▸ **EXERCISE BRIEF**: Reproduce only what lies between the first line of the material below and the line containing "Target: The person", with both of those lines included and every line kept exact.

....

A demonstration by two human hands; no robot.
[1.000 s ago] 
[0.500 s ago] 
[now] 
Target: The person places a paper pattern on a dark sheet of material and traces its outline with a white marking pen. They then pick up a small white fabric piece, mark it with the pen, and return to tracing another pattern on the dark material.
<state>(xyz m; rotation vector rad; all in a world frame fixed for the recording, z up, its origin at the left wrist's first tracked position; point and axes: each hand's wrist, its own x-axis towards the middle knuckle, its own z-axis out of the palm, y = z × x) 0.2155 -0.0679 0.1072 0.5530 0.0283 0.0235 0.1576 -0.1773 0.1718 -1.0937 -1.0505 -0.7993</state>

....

▸ **RESULT OF THIS EXERCISE**:
A demonstration by two human hands; no robot.
[1.000 s ago] 
[0.500 s ago] 
[now] 
Target: The person places a paper pattern on a dark sheet of material and traces its outline with a white marking pen. They then pick up a small white fabric piece, mark it with the pen, and return to tracing another pattern on the dark material.

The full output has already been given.